O que pode nos conduzir nesses momentos de deserto é o mesmo que conduziu Jesus: a Palavra de Deus. Se olharmos para as respostas que ele deu ao tentador todas eram introduzidas pela expressão “está escrito” e seguidas de uma citação bíblica: “Não só de pão vive o homem, mas de toda palavra que sai da boca de Deus”; “Não tentarás o Senhor teu Deus!”; “Adorarás ao Senhor, teu Deus, e somente a ele prestarás culto”. Para vencermos o veneno do mal precisamos conhecer a Escritura. Não é um conhecimento somente intelectual ou desassociado da vida e da Igreja.
Conhecer a Escritura significa ouvir a Palavra com a minha comunidade de fé, partilhar meu entendimento com os irmãos, ouvir do padre aquilo que a Igreja ensina, guardar no meu coração tudo isso para tentar praticar na minha família, trabalho, lazer e na própria comunidade cristã. É claro que a primazia dessa escuta comunitária não substitui a necessidade de eu cultivar uma leitura pessoal e oracional com a Sagrada Escritura, a lectio divina.
O antídoto do mal, então, é a busca da comunhão com Deus que se dá pela escuta da Palavra e pela oração.

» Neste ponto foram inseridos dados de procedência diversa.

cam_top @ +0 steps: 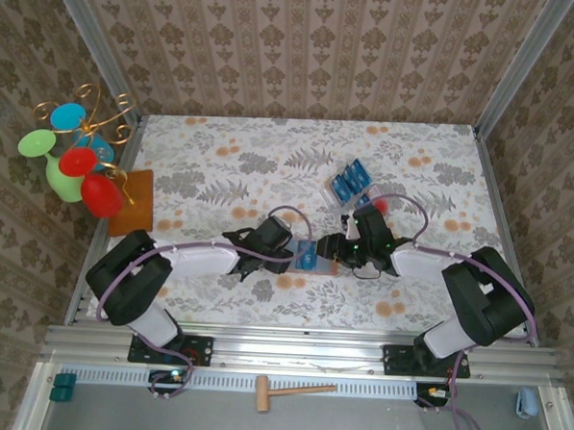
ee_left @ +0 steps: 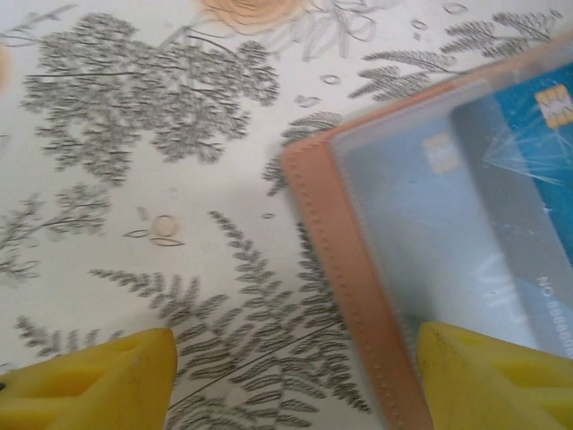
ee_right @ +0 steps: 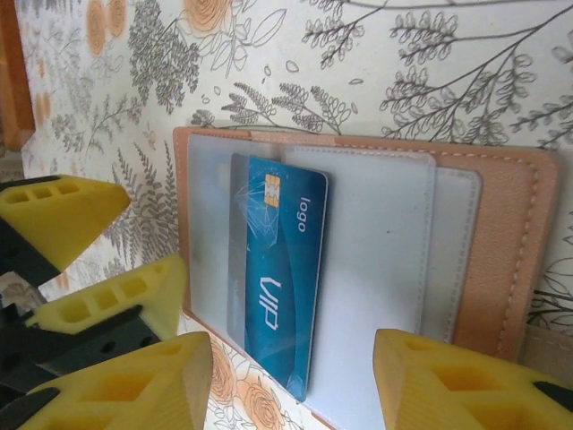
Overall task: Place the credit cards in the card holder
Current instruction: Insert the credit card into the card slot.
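The left end effector point(ee_left: 295, 372) stands wide, one yellow finger overlapping the card holder point(ee_left: 354, 269), whose far side is cut off. It lies open on the counter point(ee_left: 134, 224), a blue credit card point(ee_right: 277, 269) partly hidden in its clear sleeve. The right end effector point(ee_right: 291, 358) gapes, empty.

A robot test cell, probably in a lab, aluminium frame posts point(cam_top: 94, 41) around me, wallpaper panels point(cam_top: 305, 52) for walls, floral-covered bench point(cam_top: 203, 162), my two arms point(cam_top: 198, 259) bolted to a metal rail point(cam_top: 299, 349) at its near edge, wooden mallet point(cam_top: 292, 391) on the ledge point(cam_top: 372, 422).
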You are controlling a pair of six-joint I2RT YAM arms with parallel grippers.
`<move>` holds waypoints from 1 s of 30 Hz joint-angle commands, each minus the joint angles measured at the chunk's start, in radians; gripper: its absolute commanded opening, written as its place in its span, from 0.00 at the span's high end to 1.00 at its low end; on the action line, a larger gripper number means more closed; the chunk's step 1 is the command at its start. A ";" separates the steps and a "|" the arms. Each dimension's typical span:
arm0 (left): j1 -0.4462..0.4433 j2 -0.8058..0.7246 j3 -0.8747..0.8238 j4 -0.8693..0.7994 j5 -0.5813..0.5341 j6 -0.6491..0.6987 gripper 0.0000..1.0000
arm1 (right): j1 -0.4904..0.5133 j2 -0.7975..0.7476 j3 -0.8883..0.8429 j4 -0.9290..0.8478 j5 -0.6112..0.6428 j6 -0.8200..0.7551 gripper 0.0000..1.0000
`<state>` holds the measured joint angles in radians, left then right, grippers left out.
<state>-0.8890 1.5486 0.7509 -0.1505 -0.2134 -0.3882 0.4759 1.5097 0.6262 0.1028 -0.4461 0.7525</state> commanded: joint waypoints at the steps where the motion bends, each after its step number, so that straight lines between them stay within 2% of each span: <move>1: 0.027 -0.057 -0.019 -0.020 0.013 -0.014 0.27 | -0.001 -0.018 0.075 -0.181 0.069 -0.077 0.58; 6: 0.047 -0.077 -0.040 -0.011 0.022 -0.012 0.27 | 0.019 0.022 0.164 -0.293 0.110 -0.118 0.92; 9: 0.052 -0.074 -0.053 -0.001 0.023 -0.011 0.27 | 0.040 0.051 0.212 -0.349 0.151 -0.138 1.00; 19: 0.062 -0.073 -0.107 0.015 0.016 -0.028 0.27 | 0.097 0.146 0.300 -0.446 0.236 -0.175 1.00; 30: 0.062 -0.049 -0.122 0.052 0.031 -0.035 0.27 | 0.125 0.212 0.334 -0.443 0.233 -0.173 1.00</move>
<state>-0.8349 1.4872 0.6407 -0.1177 -0.1978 -0.4042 0.5903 1.7042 0.9325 -0.3073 -0.2379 0.5968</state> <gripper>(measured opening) 0.726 0.040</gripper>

Na quaresma a Igreja nos pede jejum e abstinência na quarta-feira de cinzas e na sexta-feira santa, mas nos convida que façamos uso dessa prática em outros dias desse tempo. Utilizemos então os momentos que não faremos as refeições para nos dedicar mais à oração e leitura da Escritura.


Pe. Emilio Cesar
Pároco de Messejana




[1] http://pt.wikipedia.org/wiki/%C3%89dito_de_Mil%C3%A3o, consulta realizada no dia 24 de março de 2011 às 10:30.
[2] Cf. Bergamini, A., Cristo, Festa da Igreja. O ano litúrgico. 3ª ed., São Paulo: Paulinas 2004, p. 265.

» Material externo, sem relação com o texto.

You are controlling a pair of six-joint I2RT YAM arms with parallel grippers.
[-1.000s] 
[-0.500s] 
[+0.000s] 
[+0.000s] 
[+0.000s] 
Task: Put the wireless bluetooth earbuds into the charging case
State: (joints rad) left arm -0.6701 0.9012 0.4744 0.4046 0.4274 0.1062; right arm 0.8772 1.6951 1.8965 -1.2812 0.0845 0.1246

[3] Cf. Bergamini, A., Cristo, Festa da Igreja. O ano litúrgico. 3ª ed., São Paulo: Paulinas 2004, p. 265ss.
[4] Fico impressionado como o convite de algumas denominações cristãs é parecido com a terceira tentação de Jesus: “se ‘você aceitar Jesus’ [na nossa Igreja] vai acabar seu problema financeiros, suas contas vão ser quitadas e você vai ficar muito rico”. Quantos católicos caem nesta tentação!